La biologie ne fonctionne cependant pas seule. Selon les spécialistes, les facteurs environnementaux jouent également un rôle important dans la promotion des comportements addictifs. Les gens peuvent suivre l'exemple de leurs parents ou de leurs pairs. De plus, la disponibilité de certaines substances ou la facilité avec laquelle une personne peut agir et s'en sortir peuvent également encourager la dépendance.
Dans le cas de Rachel, elle a fini par réaliser que le sexe était devenu une arme pour elle, non seulement parce qu'il lui procurait une défonce, mais aussi parce qu'il renforçait l'idée apprise dans sa vie familiale -- qu'il n'y avait pas de limites avec le sexe. Enfant, elle a été molestée par son père.
Traiter la dépendance
Les établissements de traitement abondent pour les addictions, mais tous ne traitent pas tous les types de comportements compulsifs. Il existe cependant des endroits qui se spécialisent dans un seul type d'habitude, comme la dépendance au sexe ou à Internet.
L'Illinois Institute for Addiction Recovery traite tous les types d'abus, car les responsables y croient que les personnes sensibles à une addiction sont vulnérables à d'autres compulsions. Les patients y apprennent que se libérer de tout comportement abusif nécessite un engagement à vie, notamment la fréquentation d'une thérapie individuelle ou de groupe, ou de groupes en 12 étapes.
Dans sa pratique, Greenfield utilise également la philosophie selon laquelle toutes les addictions ont probablement le même problème neurochimique à portée de main, et le rétablissement implique non seulement de briser le modèle d'abus, mais aussi de maintenir la conscience du comportement à vie.
"Il est très facile, dans un moment de faiblesse, de revenir à un schéma antérieur bien établi", dit-il, comparant les voies de la dépendance au lit d'une rivière. "Lorsqu'il pleut, on revient toujours à ce lit de rivière originel. C'est un chemin bien rôdé. "
L'essentiel, cependant, est que la récupération est possible. L'Institut de l'Illinois rapporte que jusqu'à 80 % des patients restent libres de toute dépendance au moins six mois après leur traitement primaire.
Greenfield dit avoir traité des dizaines de dépendants à Internet qui ont pu atteindre des schémas raisonnables d'utilisation du Web.
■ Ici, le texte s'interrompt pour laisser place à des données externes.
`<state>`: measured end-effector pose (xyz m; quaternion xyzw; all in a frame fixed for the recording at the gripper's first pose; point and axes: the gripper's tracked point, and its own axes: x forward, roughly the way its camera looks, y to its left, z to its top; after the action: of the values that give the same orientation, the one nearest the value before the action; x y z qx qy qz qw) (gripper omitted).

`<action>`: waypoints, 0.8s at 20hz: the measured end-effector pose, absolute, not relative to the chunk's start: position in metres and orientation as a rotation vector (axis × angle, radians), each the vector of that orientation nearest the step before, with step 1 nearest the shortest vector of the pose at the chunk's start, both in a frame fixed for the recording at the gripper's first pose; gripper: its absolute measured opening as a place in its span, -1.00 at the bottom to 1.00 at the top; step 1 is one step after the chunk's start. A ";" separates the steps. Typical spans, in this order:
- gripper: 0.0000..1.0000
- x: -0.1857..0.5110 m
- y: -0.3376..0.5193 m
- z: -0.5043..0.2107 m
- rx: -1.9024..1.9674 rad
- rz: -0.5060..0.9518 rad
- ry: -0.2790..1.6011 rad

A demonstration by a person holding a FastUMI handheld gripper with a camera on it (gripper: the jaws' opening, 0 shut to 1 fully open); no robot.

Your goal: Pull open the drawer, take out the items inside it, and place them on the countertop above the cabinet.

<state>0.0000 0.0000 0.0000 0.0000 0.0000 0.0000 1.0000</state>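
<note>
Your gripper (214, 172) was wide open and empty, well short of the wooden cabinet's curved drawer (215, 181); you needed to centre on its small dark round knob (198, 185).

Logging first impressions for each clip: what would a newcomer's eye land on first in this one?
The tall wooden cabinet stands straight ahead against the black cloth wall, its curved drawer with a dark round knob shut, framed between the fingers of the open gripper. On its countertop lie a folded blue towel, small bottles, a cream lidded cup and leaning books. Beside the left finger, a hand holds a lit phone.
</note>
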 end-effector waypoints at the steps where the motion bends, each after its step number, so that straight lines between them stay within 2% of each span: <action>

Quant à Rachel, après avoir réalisé qu'elle avait un problème, elle a commencé à suivre une intense thérapie individuelle et de groupe et à assister à des réunions avec les Sex and Love Addicts Anonymous (SLAA), un programme en 12 étapes modelé sur les Alcooliques Anonymes.
Aujourd'hui, une douzaine d'années plus tard, elle déclare avoir de meilleures relations avec sa famille et ses amis et avoir suffisamment d'énergie pour avoir terminé un doctorat en éducation. Elle attend également avec impatience sa prochaine relation amoureuse après avoir pu avoir deux relations saines depuis son petit ami infidèle.
Le chemin vers la guérison n'a pas été facile, mais maintenant qu'elle se sent plus forte, Rachel dit croire que son avenir est brillant. "Mon pire jour de sobriété est toujours meilleur que mon meilleur jour d'acting out", dit-elle.